Field Welding of Ribbon Rail

Taking the last clack " out of the "clickety-clack" so familiar to railroad travelers is the job of Southern's track forces as they accelerate the program of field welding of ribbon rail.

Using a process known as Thermit welding for joining together the quarter-mile strands of ribbon rail, Southern's track forces are now eliminating all joints in rail where the ribbon rail and field-welding process is being used ( except for insulated joints at Centralized Traffic Control-CTC-signal control locations) .

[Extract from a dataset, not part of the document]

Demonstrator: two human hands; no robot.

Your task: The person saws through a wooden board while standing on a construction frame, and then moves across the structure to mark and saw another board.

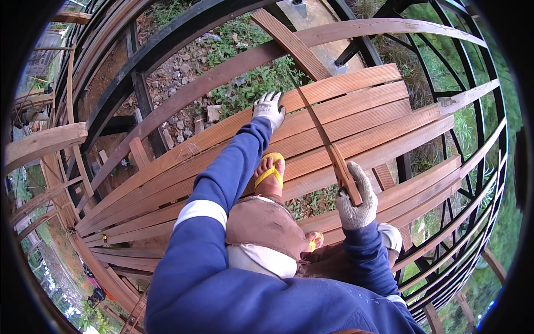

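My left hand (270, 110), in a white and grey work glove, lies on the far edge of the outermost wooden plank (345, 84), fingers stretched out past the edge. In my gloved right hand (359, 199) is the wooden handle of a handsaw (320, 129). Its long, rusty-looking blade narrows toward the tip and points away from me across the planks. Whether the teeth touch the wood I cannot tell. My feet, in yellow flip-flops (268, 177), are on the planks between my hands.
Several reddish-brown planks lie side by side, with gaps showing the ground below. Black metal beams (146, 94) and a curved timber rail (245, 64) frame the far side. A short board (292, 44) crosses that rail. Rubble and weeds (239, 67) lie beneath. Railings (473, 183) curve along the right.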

Unloading quarter-mile strands of ribbon rail from one of Southern's three rail trains. A Southern-developed rail unloader feeds out two rails simultaneously, laying it on rail cradles between the rail to be taken up.

Ribbon rail (jointed rail previously taken up, shipped back to Southern's Inman Yard outside Atlanta, inspected, cropped and plant-welded into quarter-mile strands) is delivered to the field in one of Southern's three rail trains where it is unloaded by a Southern developed unloader which simultaneously feeds two strands of rail from the rail train, laying them on rail cradles inside the rail to be taken up.

Following the rail train is an assortment of specialized equipment which takes up the old rail, lays the ribbon rail in place, spikes the tie plates down and anchors the rail to the tie plates. A temporary joint bar is installed to hold the quarter-mile rail sections in position until welded. The in-field welding is done where two quarter mile strands of rail meet and where a permanent rail joint bar would have been installed in the past. For rail laying, Southern has developed a preheater which is a self-contained machine equipped with propane heaters. The rail is pre-heated before being anchored to eliminate rail expansion in warm weather.

End and side view of special fire bricks and metal brick covers that form mold box around rail to be welded.

To prepare the rail ends for welding, a small section of rail measuring approximately 15/16-inch is cut off the end of one rail using a cutting torch. Both rail ends are cleaned. The two rails to be welded are then aligned on the top and sides of the ball of the rail, and the gap between the rail ends is checked with a gauge for accurate spacing.

A metal framework is then attached to the rails which will hold a heating torch, a crucible containing molten metal and clamps for clamping in the mold box in place around the area to be welded.

The mold box consists of two specially-shaped fire bricks and metal brick covers. The two halves of the fire bricks are fitted against the gap in the rail and the matched covers placed' over the bricks. All is held in place by clamps. The outside edges of the mold box are packed with a sand and fire clay mixture around all sides to prevent leakage of the molten metal from the mold box.

Mold box installed on rail and clamped in place. Edges of mold box are packed with a sand and fire clay mixture to prevent molten metal leaking out.

After attaching the mold box a heating torch is applied to the rail ends, heating them until they begin to flux. During the time the rail ends are heating ( approximately 11 minutes) , the crucible is mounted on the framework, filled with welding compound and an ignitor fuse is set in the compound.

A cutting torch slices out a section of a rail end where two ribbon rails are to be welded.

As soon as the flux state is reached in the rail ends, the crucible is swung around on the metal framework until it is in position over the mold box. The ignitor is lit, causing the welding compound to burn and form a molten liquid. While the welding compound is still bubbling, a plug in the bottom of the crucible is removed and the molten metal flows into the mold box around the rail.

After about five minutes setting time, the metal framework and metal brick covers are removed from the rail and the fire brick knocked off with a hammer. The excess metal around the weld is trimmed off, then ground smooth with powered grinders. The welded section is ready for traffic as soon as the ball of the rail is ground smooth.

M. L. Denton (right), process engineer, Track, and W. H. Shipp, assistant supervisor maintenance equipment, check progress of rail heating. Crucible at right contains welding compound to be ignited.

While Thermit welding is not new, the method presently used on Southern is-one that has been considerably improved and refined by the German firm that originally developed the process many years ago. Southern officers, who observed the procedures used in

'Germany, report that European railroads utilize the process much more than their American counterparts, with the German railroads making approximately 500,000, the Swiss approximately 350,000, the French 350,000 and the English 200,000 Thermit welds in track each year.

A crucible of molten metal is emptied into the mold box (overflow goes into pan on left side of rail). After metal hardens for approximately five minutes, the mold box will be removed, excess slag knocked off and the rail ground smooth.

Southern first tried out the Thermit field-welding of rail in the latter part of 1966 on portions of The Cincinnati, New Orleans & Texas Pacific. To date, 21 miles of track have now been installed using the process and it is planned that all future ribbon rail placements will utilize field-welding of the quarter-mile strands.

In addition to a smoother, quieter ride for Southern freight and passenger traffic, field-welding will reduce track maintenance by reducing the number of rail joints subject to traffic wear and tear.